You'll note that not very many of the things I mentioned are true of new books. That's not to say I turn up my nose at new books; I've purchased rather a lot of them and spent rather more than my fair share of hours in both Borders and Barnes & Noble. It's just that in the days of Internet bookselling the hunt for a new book simply isn't much of an adventure.
Whatever it is that draws me to these aged agglomerations of paper, ink and ideas, beyond the contents or the authors, there is the object that supports all those things. There is gilding and sewing, headbands and backboards, cloth and leather, paper and paste, the tactile certainty of the ineffable thing. And of course, there is the quest to find the thing.
The new guys in the big spaces lack several small-but-crucial features I cannot do without. For one, they don't have the bell over the door that jangles when I walk in. I love that about second-hand and rare bookstores. They all have that bell. Like it comes with the kit or something. A jangly bell, ten thousand useless backlist titles, a cat and ten genuine nuggets to bury among the dross.
In my wallet at any given moment is a short list of titles that I'm looking out for. In my head is a much longer list of 'target of opportunity' titles. Most of them are on my list simply because I want to read them. Or because they have some sort of personal meaning to me. Most have very little in the way of resale value. Periodically, I get to throw the list away and make a new one. Because I generally find what I set out to find.
My dad taught me that. Never a day went by when he didn't have a list of books in his wallet. It was as mandatory as his driver's license. When we were cleaning out the house after he died, we found a small pile of booklists, squirreled away in drawers and between the pages of books. And he had thousands and thousands of books, rooms, and boxes, and lockers, and an entire attic full of books. Because patience and persistence and a willingness to shift the stacks at auctions will eventually bear fruit.
If it exists in the Pacific Northwest and someone is willing to part with it, I will eventually run across it.

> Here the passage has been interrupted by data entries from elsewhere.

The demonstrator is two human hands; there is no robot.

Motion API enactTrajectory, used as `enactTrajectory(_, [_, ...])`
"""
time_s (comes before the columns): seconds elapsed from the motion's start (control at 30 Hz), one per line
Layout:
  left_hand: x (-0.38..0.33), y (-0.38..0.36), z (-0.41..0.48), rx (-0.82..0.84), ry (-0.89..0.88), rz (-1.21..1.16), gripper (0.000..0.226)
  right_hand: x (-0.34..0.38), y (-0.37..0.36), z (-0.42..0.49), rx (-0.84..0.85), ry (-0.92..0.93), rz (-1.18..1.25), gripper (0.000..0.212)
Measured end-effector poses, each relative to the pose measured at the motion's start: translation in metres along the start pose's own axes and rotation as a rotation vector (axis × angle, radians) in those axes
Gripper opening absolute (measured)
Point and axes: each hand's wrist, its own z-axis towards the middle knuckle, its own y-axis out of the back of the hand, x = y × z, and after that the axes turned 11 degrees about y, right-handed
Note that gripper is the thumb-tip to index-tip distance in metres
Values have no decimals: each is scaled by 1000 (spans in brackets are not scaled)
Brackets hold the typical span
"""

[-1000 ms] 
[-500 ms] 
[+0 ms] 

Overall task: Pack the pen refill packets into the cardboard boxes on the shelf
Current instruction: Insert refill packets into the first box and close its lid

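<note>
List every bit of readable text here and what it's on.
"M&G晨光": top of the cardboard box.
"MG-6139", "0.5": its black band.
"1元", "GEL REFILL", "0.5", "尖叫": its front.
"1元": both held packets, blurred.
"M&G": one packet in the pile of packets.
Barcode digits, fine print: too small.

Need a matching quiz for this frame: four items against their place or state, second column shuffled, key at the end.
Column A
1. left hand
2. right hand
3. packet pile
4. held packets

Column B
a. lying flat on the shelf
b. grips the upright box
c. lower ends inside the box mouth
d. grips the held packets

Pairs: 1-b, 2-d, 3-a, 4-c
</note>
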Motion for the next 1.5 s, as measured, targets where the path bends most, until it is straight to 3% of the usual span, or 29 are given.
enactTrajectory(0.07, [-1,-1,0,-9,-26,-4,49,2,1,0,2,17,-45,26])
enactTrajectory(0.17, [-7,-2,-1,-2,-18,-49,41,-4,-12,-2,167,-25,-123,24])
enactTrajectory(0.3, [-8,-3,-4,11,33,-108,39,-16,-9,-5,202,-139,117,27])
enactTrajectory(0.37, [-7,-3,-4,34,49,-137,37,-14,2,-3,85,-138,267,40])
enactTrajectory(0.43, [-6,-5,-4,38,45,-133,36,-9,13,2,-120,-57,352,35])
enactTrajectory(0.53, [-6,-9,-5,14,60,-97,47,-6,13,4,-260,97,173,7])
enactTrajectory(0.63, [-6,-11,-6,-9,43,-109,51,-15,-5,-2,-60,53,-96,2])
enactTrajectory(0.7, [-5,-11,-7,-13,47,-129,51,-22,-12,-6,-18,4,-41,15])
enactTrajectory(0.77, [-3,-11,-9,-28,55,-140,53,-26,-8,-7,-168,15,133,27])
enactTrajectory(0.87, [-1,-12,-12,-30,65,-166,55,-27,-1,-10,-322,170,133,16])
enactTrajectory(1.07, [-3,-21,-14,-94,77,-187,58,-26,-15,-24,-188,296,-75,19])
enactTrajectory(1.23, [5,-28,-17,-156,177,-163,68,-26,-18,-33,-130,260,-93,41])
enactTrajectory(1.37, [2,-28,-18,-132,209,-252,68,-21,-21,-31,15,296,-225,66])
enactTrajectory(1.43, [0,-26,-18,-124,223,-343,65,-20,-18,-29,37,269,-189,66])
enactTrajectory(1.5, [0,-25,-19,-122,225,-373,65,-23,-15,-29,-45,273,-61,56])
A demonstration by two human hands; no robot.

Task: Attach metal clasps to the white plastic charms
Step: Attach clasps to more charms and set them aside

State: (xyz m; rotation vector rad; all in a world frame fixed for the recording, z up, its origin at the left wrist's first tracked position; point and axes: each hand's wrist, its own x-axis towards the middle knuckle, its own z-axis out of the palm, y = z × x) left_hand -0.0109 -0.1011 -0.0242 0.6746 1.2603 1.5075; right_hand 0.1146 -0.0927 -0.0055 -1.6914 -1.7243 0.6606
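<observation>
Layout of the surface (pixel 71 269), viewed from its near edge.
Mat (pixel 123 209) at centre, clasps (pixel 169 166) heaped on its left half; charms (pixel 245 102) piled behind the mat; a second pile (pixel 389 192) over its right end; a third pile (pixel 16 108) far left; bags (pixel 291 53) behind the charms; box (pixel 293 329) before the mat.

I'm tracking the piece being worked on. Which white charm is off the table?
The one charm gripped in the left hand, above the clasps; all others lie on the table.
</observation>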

But that's not what keeps me hunting... it's the things I find beyond the musty book exchanges with cats and jangly bells. Things I find when I'm not looking or that I didn't know I was looking for in the first place.
At the Goodwill in Port Orchard, Washington I struck just such a vein of gold. Journeys Through Bookland was published in 1909 and edited by Charles H. Sylvester. It's a 10-volume reading plan for children and their parents to wade through the classics of western literature. Each book is bound in grey-green cloth with a beautiful art nouveau design gilded and embossed into the covers and spine. Each story begins with an illuminated capital and is lovingly illustrated with fanciful engravings and halftone plates.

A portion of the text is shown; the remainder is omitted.